On Sept. 20, 2001, Bush announced the War on Terror, saying, “Our war on terror begins with al Qaeda, but it does not end there. It will not end until every terrorist group of global reach has been found, stopped and defeated.”
Bold claims—as always.
A few days later Defense Secretary Donald Rumsfeld announced, “Operation Enduring Freedom,” a battle against terrorism that he said would take “years to fight.”
Don’t you just love the PR slogans they come up with?
By October 2, 2001, the war in Afghanistan had begun. At least they didn’t lie about one thing—it would take “years to fight”.
A report from the Costs of War project at Brown University revealed that “20 years of post-9/11 wars have cost the U.S. an estimated $8 trillion and have killed more than 900,000 people.”
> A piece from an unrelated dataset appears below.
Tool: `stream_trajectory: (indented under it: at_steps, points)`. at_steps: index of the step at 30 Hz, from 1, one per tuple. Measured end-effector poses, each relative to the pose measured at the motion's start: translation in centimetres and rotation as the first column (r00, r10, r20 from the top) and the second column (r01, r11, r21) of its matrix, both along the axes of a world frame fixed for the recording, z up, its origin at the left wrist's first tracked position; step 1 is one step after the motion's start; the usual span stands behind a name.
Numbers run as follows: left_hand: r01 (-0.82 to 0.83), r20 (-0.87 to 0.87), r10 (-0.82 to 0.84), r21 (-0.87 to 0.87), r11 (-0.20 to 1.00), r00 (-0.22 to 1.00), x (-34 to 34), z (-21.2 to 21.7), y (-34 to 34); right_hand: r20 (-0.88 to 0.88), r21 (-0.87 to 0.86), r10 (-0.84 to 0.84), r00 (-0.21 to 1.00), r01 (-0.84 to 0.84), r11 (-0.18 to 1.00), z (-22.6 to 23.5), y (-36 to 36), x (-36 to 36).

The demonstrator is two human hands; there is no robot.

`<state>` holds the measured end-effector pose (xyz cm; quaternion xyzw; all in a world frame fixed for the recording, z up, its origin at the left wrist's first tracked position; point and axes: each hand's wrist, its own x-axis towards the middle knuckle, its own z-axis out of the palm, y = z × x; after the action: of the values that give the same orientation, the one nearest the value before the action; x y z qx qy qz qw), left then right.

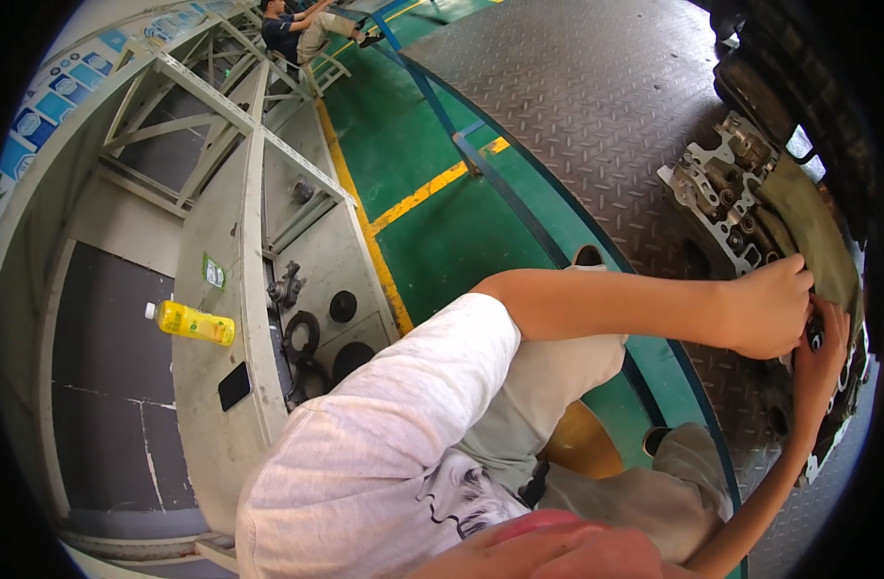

My parents always taught me that one lie leads to another and once you go down that road, you end up in hell. I learned it in Sunday School too. I think every religion teaches this. Atheists agree, too. It’s one of those basic truths, isn’t it?
Where did our leaders learn to be such evil liars? And what makes them think that it’s okay?
An even more disturbing question is:
What makes citizens think it’s okay?
None of these men were hanged as war criminals, or even sent to prison. No wonder our current leaders and their officials don’t feel as if they need to apologize for anything. They lie blatantly, to our faces, on national news, and the bought-off “reporters” back them up.
I can’t get over the surrealness that George Bush is now praised as an artist. Surely, it’s some kind of sick joke that his art show is titled Portraits of Courage, paying tribute to America’s warriors.
In this light, it makes perfect sense why Hunter Biden, the son of surely the biggest presidential liar in history (sometimes about the most mundane things), would think he could redeem his image by becoming an artist.
I have to admit Bush shows talent whereas Hunter….
With many of Ukraine’s allies attending this latest meeting at Ramstein air base, they discussed the next round of military aid to Ukraine in the spring.
As always, who benefits from yet another war? Not citizens of the Western world who are being bled dry with taxes, shivering without heat, and watching prices of every staple going up. Nor the citizens in places like Ukraine and Yemen who are being murdered by these proxy wars.
Milley and Austin are telling us that “Russia’s invasion threatens the whole world.”
Therefore, it stands to reason that we must continue giving billions in aid to a corrupt government led by a conman prostitute who will do and say just about anything for another buck to stash in his offshore account. Meanwhile, Ukraine remains the poorest country in Europe.
Call me crazy, but, maybe, just maybe it’s the U.S.’s War Fever that is the greatest threat.